WHAT YOU WILL DO -> Copy exactly every line below, from the first through the one that contains "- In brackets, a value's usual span", and skip all pictures.

### RECORD SET ###

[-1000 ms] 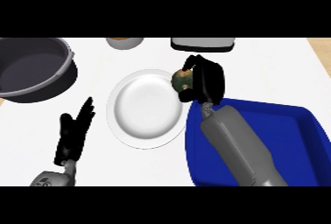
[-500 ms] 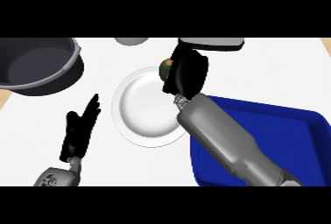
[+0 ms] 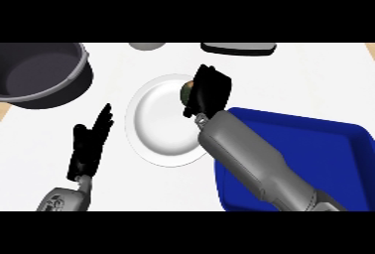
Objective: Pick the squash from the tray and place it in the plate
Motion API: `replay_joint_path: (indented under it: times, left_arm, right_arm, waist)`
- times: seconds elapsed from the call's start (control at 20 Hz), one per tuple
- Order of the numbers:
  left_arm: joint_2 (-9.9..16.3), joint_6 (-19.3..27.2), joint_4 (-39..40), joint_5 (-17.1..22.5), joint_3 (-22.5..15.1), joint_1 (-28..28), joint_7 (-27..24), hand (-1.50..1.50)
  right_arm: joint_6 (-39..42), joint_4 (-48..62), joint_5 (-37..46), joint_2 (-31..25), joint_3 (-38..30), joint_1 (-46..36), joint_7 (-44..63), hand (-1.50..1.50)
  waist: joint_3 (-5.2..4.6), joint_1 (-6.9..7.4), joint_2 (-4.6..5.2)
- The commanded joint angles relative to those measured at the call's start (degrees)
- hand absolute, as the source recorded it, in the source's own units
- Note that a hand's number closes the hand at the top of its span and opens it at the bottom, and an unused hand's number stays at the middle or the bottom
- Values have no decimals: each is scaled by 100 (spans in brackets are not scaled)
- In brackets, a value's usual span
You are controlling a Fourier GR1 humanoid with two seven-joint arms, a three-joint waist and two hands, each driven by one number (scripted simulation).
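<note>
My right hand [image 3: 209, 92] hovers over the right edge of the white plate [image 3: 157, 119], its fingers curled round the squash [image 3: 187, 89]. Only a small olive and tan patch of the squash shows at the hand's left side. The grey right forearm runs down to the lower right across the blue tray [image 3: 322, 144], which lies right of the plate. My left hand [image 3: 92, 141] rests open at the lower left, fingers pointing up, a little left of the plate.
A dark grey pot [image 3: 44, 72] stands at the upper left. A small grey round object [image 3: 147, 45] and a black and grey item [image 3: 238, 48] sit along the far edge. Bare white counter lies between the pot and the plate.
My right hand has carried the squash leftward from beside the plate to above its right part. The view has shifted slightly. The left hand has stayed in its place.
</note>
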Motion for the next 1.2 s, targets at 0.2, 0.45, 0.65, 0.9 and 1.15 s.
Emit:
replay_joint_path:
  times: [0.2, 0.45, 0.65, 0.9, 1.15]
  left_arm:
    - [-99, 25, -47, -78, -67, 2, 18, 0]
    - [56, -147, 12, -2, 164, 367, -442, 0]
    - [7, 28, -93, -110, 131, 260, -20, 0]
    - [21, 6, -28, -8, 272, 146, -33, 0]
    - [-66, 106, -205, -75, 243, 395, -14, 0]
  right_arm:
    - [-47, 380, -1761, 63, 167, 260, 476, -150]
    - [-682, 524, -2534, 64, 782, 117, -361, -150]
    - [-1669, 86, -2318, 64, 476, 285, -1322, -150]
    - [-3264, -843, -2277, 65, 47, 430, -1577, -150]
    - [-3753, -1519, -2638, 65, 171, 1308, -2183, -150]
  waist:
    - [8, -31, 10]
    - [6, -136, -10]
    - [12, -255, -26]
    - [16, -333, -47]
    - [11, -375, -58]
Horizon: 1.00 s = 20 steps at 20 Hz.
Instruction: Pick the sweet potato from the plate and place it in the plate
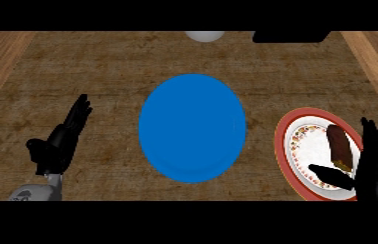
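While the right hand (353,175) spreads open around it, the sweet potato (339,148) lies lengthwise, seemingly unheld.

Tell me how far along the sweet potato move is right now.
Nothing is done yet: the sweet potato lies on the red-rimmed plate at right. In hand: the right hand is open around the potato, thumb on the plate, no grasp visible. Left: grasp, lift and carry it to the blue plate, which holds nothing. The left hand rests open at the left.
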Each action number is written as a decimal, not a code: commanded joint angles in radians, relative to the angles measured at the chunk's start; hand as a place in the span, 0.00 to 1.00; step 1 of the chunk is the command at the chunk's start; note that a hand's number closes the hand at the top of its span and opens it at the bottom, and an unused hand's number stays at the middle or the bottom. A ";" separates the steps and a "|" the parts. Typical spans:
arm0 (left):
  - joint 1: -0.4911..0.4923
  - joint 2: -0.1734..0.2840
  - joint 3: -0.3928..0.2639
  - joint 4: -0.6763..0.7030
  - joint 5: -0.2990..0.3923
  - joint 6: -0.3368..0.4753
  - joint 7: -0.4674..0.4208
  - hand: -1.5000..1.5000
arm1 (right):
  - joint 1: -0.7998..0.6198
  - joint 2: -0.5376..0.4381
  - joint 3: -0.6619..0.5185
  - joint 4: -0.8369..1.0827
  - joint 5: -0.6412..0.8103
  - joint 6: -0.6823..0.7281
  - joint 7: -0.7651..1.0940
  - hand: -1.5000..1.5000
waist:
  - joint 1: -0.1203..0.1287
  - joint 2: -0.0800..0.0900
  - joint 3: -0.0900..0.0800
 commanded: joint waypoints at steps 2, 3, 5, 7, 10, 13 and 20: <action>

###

RESPONSE TO THE EXERCISE ->
[-1000 ms] 
[-500 ms] 
[+0 ms] 
Objective: Pick the squash from the tray and place it in the plate
Motion API: `replay_joint_path: (indented under it: times, left_arm, right_arm, waist)`
- times: seconds elapsed from the call's start (control at 20 Hz), one per tuple
- Order of the numbers:
  left_arm: joint_2 (-9.9..16.3), joint_6 (-19.3..27.2), joint_4 (-39..40), joint_5 (-17.1..22.5), joint_3 (-22.5..15.1), joint_1 (-28..28), joint_7 (-27..24), hand (-1.50..1.50)
  right_arm: joint_6 (-39..42), joint_4 (-48..62), joint_5 (-37..46), joint_2 (-31..25), joint_3 (-38..30), joint_1 (-46..36), joint_7 (-44..63), hand (-1.50..1.50)
  waist: joint_3 (-5.2..4.6), joint_1 (-6.9..7.4), joint_2 (-4.6..5.2)
- The commanded joint angles relative to those measured at the call's start (degrees)
- hand absolute, as the source recorded it, in the source's own units
- Note that a hand's number closes the hand at the top of its span and opens it at the bottom, and an unused hand's number stays at the middle or the bottom
- Values have no decimals: each is scaled by 100 (spans in brackets are not scaled)
- In brackets, a value's usual span

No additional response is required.